The day after the gig I went to Underground Music in Bangor on an urgent mission to find stuff by Cop Shoot Cop. All they had was a vinyl copy of Ask Questions Later. I hated vinyl, but I needed this music so badly that I bought the record anyway. It was a historic purchase, testament to how strongly I felt about the band.

Cop Shoot Cop were never that well-known, or not in my world at any rate, but once in a blue moon I’d meet a fellow fan and then we’d both be giddy with excitement. I stuck magazine clippings about Cop Shoot Cop on my walls: reviews and small photos, since full-length features were hard to come by. One reviewer described Tod as the spiritual sibling of Denis Leary; somebody compared Phil Puleo’s drum set to a giant cheese grater. One time, a boy I corresponded with in Lurgan gave me a video of stuff he’d taped off MTV, including Cop Shoot Cop’s Room 429 video. I’d already decided that it was my favourite song, and finally getting to see the video was like getting another piece of a puzzle; in both visuals and lyrics, small glimpses of misplaced romance offset the overall macabre tone. Cop Shoot Cop’s world was tough and dangerous, and I had some teen angst to work through.

I met Kat Bjelland at the Babes In Toyland gig in 1994. Oh, Cop Shoot Cop, she said, looking at my Ask Questions Later t-shirt. I hung out with Tod in New York.

Oh, wow, I said in my clumsy teen-angst way, he’s, like, my idol. I was in a phase of exaggerating everything in order to convey how deeply I felt about things.

Yeah, well, he’s kind of a chauvinist, said Kat, I wouldn’t idolise him too much.

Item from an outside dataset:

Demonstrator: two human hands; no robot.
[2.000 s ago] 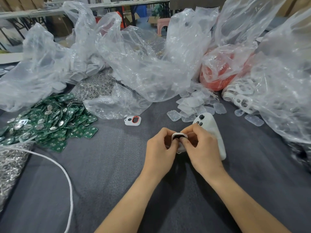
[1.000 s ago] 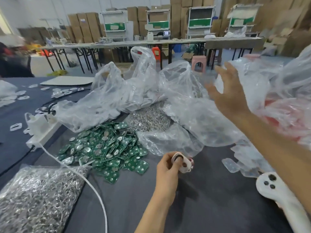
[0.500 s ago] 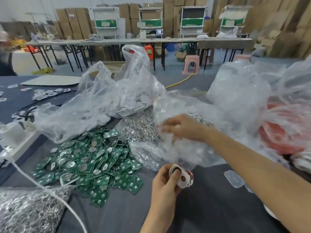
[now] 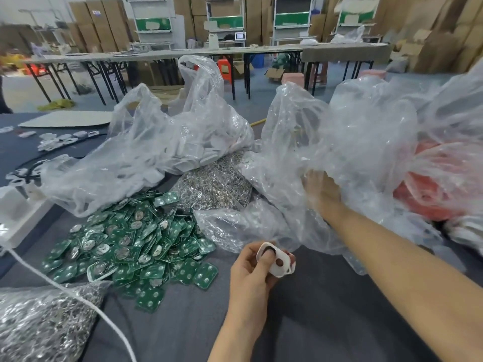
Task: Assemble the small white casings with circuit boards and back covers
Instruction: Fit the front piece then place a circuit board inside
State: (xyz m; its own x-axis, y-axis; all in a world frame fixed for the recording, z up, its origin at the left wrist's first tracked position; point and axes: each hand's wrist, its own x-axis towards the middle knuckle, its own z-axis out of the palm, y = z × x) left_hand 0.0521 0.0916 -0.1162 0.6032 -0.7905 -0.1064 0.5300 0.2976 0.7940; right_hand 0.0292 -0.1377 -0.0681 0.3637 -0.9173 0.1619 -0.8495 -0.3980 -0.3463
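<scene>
My left hand (image 4: 251, 273) grips a small white casing (image 4: 277, 262) with a dark slot and a round hole, held above the grey cloth near the middle of the table. My right hand (image 4: 322, 194) reaches forward into a large clear plastic bag (image 4: 352, 152); the plastic veils its fingers, so their pose is unclear. A heap of green circuit boards (image 4: 125, 239) lies to the left of my left hand. Another clear bag holding white plastic parts (image 4: 167, 152) sits behind that heap.
A pile of small metal rings (image 4: 214, 184) lies between the bags, and a bag of metal parts (image 4: 39, 327) sits at the lower left. A white cable (image 4: 86, 304) crosses the cloth from a white power strip (image 4: 18, 218). Red items (image 4: 431, 197) show through plastic at right.
My right hand has pushed further forward and right, deeper into the clear bag. My left hand keeps hold of the white casing, and the view has shifted slightly.
</scene>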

I was 16 when I first encountered Tod and 32 when I saw him again, at the Roter Salon der Volksbühne in Berlin. It took me an hour and a half to walk there on a summer evening. When I entered the venue he was the first person I saw, and I detoured to the bar because I had nothing to say to him, I was no longer an autograph hunter, but I thought fondly of my teenage self and how that person might have reacted to this sighting. The crowd was small but dedicated; the performance epic; I danced at the front glad that no-one had come with me, glad to shake off self-consciousness. Afterwards, I bought my copy of The Golden Hour, and decided to give Tod one of my zines. He shook my hand and asked my name and my juvenile self screamed inwardly I TOLD YOU IN 1993 HOW COULD YOU FORGET, but I didn’t bother mentioning that bit.

yeah, I’ve been down so long that coming up is giving me the bends
and I’m so goddamned lonesome I count enemies as friends

Some of the time, back here in Edinburgh, I feel paralysed by the task in front of me: all the sorting and selling and packing. I procrastinate instead. You’ll be here for another six weeks at this rate, advises Penguin, and I groan and protest that I can’t, because it’s not good for me to be here too long. I feel the urge to go somewhere where I don’t know so many people. Life is simpler that way.

I find memories disguised as bookmarks. A card from a bar in Japan called Drink Drank that I don’t think I ever went to. A postcard from a girl I got my hopes up about, a very long time ago: she reported that she’d moved in with a boy and they’d got a kitten and it would be great to hear from me. An invitation to a cocktail reception in Vienna’s City Hall.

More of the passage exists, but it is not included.